Personal information
- Born: 28 November 1995 (age 30)

Sport
- Country: South Korea
- Sport: Modern pentathlon

Medal record
Women's modern pentathlon
Representing South Korea
Asian Games
| Silver medal – second place | 2018 Jakarta | Individual |
| Bronze medal – third place | 2022 Hangzhou | Team |
World Championships
| Gold medal – first place | 2021 Cairo | Mixed |
| Bronze medal – third place | 2022 Alexandria | Relay |
Asian Championships
| Gold medal – first place | 2019 Wuhan | Individual |

= Kim Se-hee =

South Korean modern pentathlete

Kim Se-hee (born 28 November 1995) is a two-time gold medal-winning Modern Pentathlete from South Korea.

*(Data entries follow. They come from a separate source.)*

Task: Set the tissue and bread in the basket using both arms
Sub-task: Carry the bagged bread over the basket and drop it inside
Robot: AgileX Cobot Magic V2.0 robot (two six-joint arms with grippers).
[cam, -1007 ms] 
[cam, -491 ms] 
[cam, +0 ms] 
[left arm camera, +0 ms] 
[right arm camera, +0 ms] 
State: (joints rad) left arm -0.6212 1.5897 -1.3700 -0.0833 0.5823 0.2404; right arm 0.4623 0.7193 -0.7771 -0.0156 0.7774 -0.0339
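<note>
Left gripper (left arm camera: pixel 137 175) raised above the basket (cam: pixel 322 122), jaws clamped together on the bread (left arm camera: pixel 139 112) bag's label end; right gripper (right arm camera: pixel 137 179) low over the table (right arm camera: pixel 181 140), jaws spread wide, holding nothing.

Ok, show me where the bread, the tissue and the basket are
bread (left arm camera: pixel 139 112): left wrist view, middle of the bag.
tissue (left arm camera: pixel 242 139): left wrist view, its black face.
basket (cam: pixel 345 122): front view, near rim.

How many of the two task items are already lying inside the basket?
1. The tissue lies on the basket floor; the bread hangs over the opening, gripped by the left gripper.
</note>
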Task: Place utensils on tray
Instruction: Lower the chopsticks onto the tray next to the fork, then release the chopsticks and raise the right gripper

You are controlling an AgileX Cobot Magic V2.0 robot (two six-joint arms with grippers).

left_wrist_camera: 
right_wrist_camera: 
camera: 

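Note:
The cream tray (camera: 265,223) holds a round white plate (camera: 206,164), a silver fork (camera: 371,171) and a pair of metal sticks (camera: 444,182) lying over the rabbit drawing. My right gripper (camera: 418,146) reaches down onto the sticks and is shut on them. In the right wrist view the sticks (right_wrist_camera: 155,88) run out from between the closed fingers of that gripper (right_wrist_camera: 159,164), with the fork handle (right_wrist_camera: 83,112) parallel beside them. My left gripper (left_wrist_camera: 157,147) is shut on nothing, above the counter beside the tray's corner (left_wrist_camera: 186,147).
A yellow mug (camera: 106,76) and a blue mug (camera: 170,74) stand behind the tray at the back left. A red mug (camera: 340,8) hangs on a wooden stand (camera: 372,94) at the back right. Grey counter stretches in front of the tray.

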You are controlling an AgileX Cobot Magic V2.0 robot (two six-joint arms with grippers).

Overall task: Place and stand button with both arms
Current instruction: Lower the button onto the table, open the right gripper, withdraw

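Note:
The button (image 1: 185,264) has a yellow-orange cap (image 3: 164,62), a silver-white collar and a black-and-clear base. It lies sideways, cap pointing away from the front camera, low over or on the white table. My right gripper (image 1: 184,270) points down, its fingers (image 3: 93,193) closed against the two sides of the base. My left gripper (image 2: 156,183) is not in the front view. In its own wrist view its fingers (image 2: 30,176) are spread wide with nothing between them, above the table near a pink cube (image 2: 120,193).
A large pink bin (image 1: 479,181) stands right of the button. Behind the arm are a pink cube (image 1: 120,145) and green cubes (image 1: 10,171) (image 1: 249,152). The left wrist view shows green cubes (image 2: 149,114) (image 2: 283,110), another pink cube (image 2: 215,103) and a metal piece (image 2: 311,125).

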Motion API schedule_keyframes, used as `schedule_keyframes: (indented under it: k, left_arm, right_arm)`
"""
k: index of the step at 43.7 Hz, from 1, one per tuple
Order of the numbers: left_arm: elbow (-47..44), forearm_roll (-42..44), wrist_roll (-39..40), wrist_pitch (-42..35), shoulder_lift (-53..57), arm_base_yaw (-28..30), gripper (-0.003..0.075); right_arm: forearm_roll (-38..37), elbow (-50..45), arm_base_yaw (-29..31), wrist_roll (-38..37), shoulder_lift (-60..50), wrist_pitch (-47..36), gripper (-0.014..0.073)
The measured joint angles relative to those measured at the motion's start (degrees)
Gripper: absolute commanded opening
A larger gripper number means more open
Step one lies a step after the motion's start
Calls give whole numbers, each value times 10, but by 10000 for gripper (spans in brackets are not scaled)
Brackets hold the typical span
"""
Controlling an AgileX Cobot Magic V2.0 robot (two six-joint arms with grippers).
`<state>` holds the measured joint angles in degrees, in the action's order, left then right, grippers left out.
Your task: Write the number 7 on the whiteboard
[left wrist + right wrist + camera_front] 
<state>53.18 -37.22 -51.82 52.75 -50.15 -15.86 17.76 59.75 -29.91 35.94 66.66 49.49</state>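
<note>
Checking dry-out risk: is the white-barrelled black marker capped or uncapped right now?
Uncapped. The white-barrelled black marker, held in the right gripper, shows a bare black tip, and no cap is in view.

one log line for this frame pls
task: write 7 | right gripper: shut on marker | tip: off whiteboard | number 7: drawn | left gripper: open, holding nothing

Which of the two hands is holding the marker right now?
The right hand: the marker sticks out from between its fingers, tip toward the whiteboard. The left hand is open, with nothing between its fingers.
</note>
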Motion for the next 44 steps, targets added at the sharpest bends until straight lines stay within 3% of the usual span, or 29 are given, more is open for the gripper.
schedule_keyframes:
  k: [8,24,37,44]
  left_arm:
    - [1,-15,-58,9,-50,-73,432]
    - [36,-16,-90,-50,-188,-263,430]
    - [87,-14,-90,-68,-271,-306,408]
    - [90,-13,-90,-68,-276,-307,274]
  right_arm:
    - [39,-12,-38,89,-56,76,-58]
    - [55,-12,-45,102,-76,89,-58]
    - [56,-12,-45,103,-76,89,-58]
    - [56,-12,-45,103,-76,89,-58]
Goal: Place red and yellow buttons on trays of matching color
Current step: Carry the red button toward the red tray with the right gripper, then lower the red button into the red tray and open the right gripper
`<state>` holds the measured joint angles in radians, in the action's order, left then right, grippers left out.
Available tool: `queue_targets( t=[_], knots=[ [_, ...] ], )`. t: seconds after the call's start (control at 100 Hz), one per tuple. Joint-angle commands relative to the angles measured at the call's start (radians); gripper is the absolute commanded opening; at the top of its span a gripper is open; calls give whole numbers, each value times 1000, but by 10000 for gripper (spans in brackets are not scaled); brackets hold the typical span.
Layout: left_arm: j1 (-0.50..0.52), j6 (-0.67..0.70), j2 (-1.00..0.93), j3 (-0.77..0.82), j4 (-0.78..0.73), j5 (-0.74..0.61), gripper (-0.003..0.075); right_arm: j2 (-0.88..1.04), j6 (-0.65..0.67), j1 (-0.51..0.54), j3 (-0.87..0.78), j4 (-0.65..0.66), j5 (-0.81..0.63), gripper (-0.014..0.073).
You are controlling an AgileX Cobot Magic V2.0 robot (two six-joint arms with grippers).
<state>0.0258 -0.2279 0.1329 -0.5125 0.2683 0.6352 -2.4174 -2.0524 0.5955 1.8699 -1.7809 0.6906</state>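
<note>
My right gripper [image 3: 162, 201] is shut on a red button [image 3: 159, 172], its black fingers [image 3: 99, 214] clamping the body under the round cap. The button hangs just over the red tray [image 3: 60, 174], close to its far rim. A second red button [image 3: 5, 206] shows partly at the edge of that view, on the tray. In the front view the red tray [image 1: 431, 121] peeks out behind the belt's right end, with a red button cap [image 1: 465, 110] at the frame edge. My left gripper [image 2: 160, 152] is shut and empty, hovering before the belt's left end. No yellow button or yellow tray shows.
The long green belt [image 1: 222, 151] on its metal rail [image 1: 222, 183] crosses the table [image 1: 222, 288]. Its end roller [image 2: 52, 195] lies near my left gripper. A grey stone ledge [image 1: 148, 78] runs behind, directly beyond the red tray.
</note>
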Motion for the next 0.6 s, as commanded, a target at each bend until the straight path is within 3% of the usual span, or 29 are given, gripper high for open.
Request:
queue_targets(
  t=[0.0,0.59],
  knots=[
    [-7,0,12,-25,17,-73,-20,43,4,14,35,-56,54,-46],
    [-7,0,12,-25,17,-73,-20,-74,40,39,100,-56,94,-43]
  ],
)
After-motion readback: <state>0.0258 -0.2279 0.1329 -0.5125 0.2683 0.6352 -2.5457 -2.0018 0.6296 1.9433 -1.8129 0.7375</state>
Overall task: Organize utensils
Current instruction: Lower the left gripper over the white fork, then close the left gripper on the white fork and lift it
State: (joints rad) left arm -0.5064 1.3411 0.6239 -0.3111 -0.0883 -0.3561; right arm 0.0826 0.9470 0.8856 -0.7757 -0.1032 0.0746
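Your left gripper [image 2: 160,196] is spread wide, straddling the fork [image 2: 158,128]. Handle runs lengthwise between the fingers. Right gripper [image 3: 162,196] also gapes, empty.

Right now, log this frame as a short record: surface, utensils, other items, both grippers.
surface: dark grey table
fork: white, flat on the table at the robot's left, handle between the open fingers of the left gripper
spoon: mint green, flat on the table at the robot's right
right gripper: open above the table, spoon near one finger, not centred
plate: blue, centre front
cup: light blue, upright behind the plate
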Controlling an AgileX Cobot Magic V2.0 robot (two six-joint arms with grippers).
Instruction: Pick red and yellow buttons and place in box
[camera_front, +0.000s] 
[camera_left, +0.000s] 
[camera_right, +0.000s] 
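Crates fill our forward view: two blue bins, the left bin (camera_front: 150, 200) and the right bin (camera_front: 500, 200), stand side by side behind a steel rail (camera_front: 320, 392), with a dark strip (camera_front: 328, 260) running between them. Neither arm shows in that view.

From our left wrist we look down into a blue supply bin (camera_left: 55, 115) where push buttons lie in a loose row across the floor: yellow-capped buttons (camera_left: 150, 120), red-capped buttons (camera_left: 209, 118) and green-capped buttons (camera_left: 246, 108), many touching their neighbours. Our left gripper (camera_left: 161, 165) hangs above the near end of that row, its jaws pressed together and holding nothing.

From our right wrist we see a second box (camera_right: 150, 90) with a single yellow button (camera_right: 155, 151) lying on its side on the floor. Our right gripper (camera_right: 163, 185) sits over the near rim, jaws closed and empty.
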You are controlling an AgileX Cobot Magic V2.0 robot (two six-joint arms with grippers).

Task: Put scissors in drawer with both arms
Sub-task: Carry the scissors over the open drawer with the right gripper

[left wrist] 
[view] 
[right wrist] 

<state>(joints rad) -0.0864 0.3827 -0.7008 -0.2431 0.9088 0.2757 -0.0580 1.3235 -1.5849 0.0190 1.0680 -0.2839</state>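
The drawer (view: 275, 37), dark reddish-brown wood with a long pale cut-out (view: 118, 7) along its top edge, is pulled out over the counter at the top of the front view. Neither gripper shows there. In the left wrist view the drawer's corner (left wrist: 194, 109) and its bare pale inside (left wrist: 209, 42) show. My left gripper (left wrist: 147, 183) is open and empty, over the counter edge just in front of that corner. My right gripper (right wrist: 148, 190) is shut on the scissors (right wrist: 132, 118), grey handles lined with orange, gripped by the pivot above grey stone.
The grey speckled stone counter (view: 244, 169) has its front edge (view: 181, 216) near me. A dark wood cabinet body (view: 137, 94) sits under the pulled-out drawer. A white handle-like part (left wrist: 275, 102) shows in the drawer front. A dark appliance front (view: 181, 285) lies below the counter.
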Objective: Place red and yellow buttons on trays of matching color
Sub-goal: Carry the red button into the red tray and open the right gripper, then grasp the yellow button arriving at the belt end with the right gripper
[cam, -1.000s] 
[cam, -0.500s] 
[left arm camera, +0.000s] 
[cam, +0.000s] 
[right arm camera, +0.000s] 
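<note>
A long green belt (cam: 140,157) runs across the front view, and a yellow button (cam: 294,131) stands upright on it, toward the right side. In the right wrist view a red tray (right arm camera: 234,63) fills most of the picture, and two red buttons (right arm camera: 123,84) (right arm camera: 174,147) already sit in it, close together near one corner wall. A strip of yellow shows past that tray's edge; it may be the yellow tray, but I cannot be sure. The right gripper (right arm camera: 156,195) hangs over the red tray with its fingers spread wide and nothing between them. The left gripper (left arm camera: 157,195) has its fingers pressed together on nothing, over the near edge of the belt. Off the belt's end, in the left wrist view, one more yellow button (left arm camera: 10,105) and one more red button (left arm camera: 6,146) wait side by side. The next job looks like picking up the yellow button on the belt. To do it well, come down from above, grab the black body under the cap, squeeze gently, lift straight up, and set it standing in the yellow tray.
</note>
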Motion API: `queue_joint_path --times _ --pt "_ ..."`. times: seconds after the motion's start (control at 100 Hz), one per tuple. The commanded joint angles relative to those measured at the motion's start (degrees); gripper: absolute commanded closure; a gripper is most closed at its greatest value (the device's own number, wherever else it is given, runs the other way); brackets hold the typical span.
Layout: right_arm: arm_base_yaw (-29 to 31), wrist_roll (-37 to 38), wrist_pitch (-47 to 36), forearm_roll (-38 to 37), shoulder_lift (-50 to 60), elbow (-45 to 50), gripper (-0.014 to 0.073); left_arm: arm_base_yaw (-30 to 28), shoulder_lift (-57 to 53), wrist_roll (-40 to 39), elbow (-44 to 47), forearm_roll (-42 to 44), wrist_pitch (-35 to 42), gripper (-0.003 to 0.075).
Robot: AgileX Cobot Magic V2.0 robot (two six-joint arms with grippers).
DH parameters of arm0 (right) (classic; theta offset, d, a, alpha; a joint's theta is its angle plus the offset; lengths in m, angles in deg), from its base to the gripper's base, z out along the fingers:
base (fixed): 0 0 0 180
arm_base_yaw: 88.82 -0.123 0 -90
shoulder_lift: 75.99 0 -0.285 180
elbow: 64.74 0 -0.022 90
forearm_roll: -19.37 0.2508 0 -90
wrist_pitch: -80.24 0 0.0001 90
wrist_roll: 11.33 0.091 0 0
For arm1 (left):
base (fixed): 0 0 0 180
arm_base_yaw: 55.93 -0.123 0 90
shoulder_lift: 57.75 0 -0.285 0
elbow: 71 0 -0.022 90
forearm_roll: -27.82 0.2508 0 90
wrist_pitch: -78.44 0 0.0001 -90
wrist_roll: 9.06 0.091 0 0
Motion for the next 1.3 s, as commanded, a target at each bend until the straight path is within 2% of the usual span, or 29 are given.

A keen swimmer in her youth, Kim Se-hee's running skills gained her coach's attention during high school and she was later encouraged to try her hand at Modern Pentathlon. Initially attracted by the opportunity to learn 5 sports, she soon excelled, achieving a silver medal at the 2018 Asian Games and a gold medal at the same event the following year.

2021 saw the athlete win yet another gold medal alongside Changwan Seo in the Mixed Relay race at the 2021 Pentathlon and Laser Run World Championship held in Cairo, Egypt. This victory helped secure her place on the world's stage, representing Korea at the 2020 Tokyo Olympic Games .

After the race in Cairo, Se-hee declared: "I am very happy to have won a gold medal at the World Championships, the last game before the Olympics, and I will do my best to achieve good results at the Tokyo Olympics."

Speaking about her athletic ambitions, she said: "At first, to be remembered as a hard worker was my goal. But now I want to be a historical Modern Pentathlete."